Effective risk management protects patients, personnel, and data while sustaining reliable turnaround times and regulatory compliance. This guide translates best practices into clear, practical actions you can implement across the Pre-analytical Phase, Analytical Phase, and Post-analytical Phase of your laboratory workflow.

Risk Management Process Overview

Purpose and scope

Your goal is to anticipate failures before they cause harm, then reduce their likelihood and impact with targeted controls. Define scope to include the entire testing lifecycle—from specimen collection to result reporting—and the interfaces with clinicians, IT, supply chain, and waste management.

Core steps

  • Establish context: objectives, risk criteria, and tolerance.
  • Identify hazards and failure modes across the Pre-analytical, Analytical, and Post-analytical phases.
  • Analyze and evaluate risks using Failure Modes and Effects Analysis (FMEA) and the Risk Priority Number (RPN).
  • Treat risks with controls, verify effectiveness, and document decisions.
  • Monitor performance, investigate events, and drive continual improvement.

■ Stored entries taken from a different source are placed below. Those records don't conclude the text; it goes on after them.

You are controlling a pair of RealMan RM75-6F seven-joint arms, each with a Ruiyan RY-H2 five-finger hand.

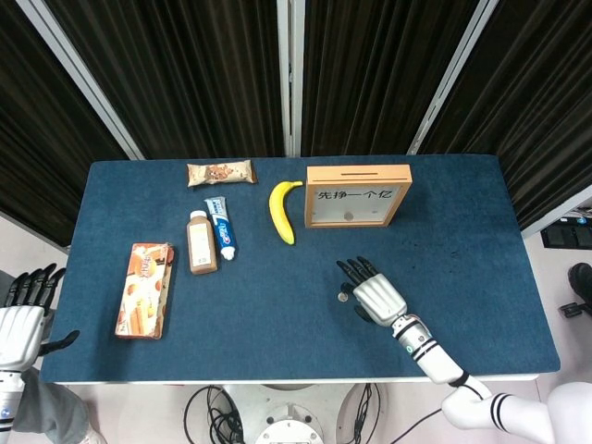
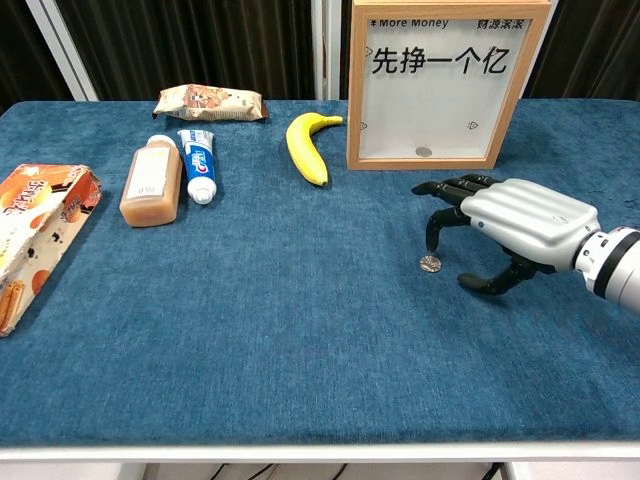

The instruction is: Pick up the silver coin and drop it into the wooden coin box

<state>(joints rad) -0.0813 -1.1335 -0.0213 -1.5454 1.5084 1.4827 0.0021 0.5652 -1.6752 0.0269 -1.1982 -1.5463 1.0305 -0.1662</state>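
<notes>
The silver coin (image 2: 430, 263) (image 1: 342, 296) lies flat on the blue table, in front of the wooden coin box (image 2: 446, 82) (image 1: 357, 195), which stands upright with a slot on top. My right hand (image 2: 505, 222) (image 1: 372, 294) hovers palm down just right of the coin, fingers spread and curved, one fingertip right above the coin and the thumb beside it. It holds nothing. My left hand (image 1: 23, 319) hangs off the table's left edge, fingers apart and empty; the chest view does not show it.
A banana (image 2: 307, 147) lies left of the box. Further left lie a toothpaste tube (image 2: 198, 164), a brown bottle (image 2: 152, 184), a snack bar wrapper (image 2: 209, 101) at the back and a biscuit box (image 2: 35, 225) by the table's left edge.
</notes>
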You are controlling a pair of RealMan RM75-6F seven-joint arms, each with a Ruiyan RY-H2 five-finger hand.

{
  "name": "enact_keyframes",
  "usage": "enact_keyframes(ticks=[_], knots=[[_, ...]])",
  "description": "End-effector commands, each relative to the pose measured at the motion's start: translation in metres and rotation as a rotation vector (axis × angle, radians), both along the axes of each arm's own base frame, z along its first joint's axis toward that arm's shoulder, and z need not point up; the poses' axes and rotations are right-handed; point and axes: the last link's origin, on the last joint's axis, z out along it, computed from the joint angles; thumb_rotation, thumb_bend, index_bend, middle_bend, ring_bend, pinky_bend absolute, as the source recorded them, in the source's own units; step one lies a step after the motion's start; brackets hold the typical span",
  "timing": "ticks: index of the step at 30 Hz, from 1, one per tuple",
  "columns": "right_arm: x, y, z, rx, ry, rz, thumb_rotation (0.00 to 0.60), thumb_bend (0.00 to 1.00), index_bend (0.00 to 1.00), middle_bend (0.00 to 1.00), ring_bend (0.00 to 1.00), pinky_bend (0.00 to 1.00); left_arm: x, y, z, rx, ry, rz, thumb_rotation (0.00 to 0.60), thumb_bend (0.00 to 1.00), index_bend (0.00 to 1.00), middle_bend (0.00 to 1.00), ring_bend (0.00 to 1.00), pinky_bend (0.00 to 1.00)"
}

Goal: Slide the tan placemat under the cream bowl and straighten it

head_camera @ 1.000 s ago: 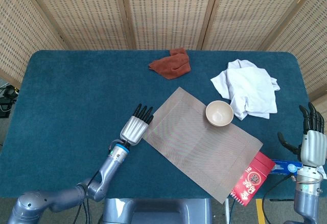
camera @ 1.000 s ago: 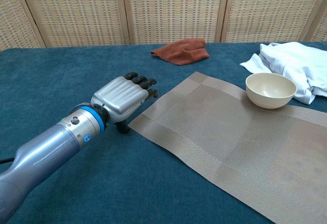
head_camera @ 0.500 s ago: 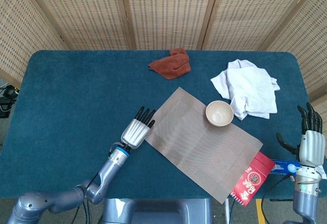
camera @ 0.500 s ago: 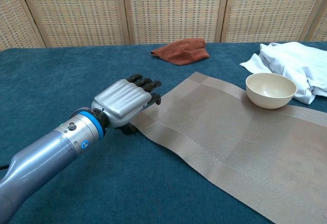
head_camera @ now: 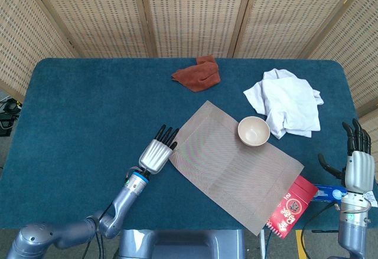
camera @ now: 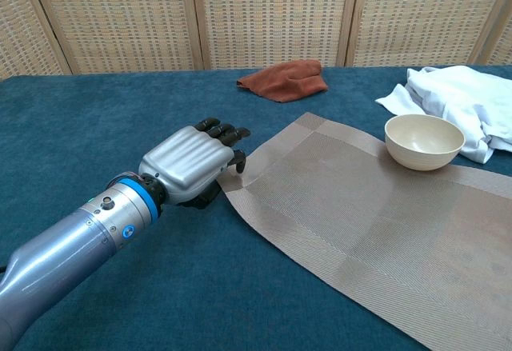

Governance and documentation

Assign ownership to a cross-functional committee, maintain version-controlled records of assessments and actions, and integrate change control so new methods, instruments, or LIS updates undergo review before go-live.

Conducting Risk Assessments

Map the workflow

Start by diagramming each step and handoff: order entry, collection, transport, accessioning, preparation, analysis, verification, and result communication. Note dependencies such as reagents, equipment, interfaces, and staffing.

Identify failure modes with FMEA

Use Failure Modes and Effects Analysis (FMEA) to list where and how each step might fail, why it could happen, and the potential effects. Examples include mislabeling during the Pre-analytical Phase, instrument drift in the Analytical Phase, or delayed critical value notification in the Post-analytical Phase.

Prioritize using the Risk Priority Number (RPN)

Score each failure mode for Severity, Occurrence, and Detectability on consistent scales (for example, 1–10). Calculate the Risk Priority Number (RPN) as Severity × Occurrence × Detectability, then rank issues to focus on the highest priorities first.

Integrate Biological Risk Assessment

For pathogens and biological materials, perform a Biological Risk Assessment considering agent characteristics, procedures, exposure routes, and personnel susceptibility. Align controls with the hierarchy of controls and appropriate containment practices.

Use evidence and iterate

Calibrate scores with incident data, proficiency testing findings, QC trends, and audit results. Reassess after implementing controls to confirm risk reduction and update documentation accordingly.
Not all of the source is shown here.